We noticed this guy when he swooped down to the seed-feeder and then chased after a chickadee. We definitely root for the little chickadees and, in fact, think they should be our state bird since they don’t bug out in the winter like the Robins do. The chickadee escaped unharmed.

The Merlin sat on this branch in a nearby white pine, focused on our feeder pole. All activity ceased at the feeders. No chickadees. No nuthatches. No finches, even though the feeders had been Grand Central Station before the Merlin arrived. The Merlin sat on the branch for about 10 minutes. Around then, a Blue Jay started pestering him.

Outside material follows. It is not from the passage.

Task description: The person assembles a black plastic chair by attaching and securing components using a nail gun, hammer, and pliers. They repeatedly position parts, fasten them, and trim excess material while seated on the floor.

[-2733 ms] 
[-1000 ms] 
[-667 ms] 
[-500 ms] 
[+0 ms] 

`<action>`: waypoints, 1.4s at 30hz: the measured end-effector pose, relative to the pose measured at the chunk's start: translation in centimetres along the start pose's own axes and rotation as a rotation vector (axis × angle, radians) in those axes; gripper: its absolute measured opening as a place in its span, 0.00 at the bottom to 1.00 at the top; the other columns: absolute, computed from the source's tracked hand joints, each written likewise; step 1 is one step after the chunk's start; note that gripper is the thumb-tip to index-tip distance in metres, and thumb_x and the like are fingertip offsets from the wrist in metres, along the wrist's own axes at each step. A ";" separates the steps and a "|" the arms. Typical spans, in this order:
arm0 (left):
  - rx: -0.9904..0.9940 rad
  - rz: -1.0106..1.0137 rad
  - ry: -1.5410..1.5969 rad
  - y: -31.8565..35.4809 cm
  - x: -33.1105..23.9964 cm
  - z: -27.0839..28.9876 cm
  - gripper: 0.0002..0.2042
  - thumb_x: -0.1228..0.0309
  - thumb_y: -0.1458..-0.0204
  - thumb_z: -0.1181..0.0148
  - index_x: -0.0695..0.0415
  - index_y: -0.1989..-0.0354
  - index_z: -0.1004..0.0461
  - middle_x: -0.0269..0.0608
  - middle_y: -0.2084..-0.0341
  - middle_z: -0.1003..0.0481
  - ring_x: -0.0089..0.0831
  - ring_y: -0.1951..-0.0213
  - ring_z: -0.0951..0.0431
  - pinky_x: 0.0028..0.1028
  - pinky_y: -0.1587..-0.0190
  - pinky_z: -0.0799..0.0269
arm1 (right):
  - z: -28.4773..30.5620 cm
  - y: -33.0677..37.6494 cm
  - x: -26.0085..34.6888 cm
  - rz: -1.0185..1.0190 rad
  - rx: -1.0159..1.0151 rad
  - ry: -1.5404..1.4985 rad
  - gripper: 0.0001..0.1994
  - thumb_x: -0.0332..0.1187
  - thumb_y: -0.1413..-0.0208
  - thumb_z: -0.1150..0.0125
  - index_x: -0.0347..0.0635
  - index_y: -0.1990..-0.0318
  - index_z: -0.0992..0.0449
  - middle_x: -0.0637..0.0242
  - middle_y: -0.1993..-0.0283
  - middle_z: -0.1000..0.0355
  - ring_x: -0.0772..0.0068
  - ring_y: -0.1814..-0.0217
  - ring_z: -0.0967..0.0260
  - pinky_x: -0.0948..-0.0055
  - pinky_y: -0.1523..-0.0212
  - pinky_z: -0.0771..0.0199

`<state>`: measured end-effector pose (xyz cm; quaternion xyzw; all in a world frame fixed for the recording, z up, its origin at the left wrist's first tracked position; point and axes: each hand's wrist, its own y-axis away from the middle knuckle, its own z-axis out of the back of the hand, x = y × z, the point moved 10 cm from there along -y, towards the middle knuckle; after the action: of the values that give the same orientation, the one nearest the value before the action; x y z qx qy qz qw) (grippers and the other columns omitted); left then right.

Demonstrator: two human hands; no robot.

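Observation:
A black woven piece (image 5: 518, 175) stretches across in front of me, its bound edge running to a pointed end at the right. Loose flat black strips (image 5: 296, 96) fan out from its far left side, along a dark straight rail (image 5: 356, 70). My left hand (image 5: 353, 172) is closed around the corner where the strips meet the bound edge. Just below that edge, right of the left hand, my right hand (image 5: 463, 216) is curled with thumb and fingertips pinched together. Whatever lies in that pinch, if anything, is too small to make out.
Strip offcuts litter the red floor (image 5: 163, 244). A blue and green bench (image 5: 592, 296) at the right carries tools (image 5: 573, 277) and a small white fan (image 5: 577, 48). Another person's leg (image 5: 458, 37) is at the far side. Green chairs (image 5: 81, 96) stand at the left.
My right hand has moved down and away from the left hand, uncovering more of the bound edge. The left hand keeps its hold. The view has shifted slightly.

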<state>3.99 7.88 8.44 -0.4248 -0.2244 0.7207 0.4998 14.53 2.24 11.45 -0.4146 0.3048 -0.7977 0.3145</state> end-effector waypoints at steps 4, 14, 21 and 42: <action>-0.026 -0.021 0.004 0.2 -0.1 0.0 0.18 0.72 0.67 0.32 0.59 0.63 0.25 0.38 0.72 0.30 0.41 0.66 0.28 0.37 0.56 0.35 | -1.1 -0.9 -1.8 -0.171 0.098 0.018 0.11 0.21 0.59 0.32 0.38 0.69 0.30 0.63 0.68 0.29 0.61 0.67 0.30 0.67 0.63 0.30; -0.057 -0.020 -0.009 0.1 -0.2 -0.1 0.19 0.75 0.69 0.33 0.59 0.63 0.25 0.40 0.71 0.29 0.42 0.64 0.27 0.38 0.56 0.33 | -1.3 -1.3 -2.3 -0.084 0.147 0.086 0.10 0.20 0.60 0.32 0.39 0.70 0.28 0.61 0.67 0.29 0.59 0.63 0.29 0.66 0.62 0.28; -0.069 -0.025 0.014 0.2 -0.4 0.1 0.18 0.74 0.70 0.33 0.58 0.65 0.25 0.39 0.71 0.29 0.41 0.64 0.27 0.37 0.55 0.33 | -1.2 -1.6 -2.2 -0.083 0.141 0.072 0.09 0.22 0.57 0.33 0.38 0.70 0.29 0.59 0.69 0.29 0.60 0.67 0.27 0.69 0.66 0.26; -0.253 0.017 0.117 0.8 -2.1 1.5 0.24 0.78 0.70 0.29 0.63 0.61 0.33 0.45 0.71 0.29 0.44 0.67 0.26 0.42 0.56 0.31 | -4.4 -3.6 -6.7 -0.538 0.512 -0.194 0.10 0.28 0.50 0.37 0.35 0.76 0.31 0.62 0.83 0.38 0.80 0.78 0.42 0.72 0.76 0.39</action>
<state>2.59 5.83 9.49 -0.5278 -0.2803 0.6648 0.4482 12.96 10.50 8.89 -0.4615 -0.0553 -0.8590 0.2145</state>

The jay flew very close to the Merlin, landing on either side of him on the same branch. The jay seemed to hit the Merlin at least once. Apparently, with his “cover” blown, the Merlin decided to go find better hunting grounds.

We initially misidentified this Merlin as a Sharp-shinned Hawk. The two birds are similarly sized, and do look somewhat alike. But, apparently, the Merlin’s mustache stripe is a give-away. Sharpies are not mustachioed. And they have a longer tail and a less elongated body. Merlins are small birds of prey–ranging only between 9.5 and 11.5 in length.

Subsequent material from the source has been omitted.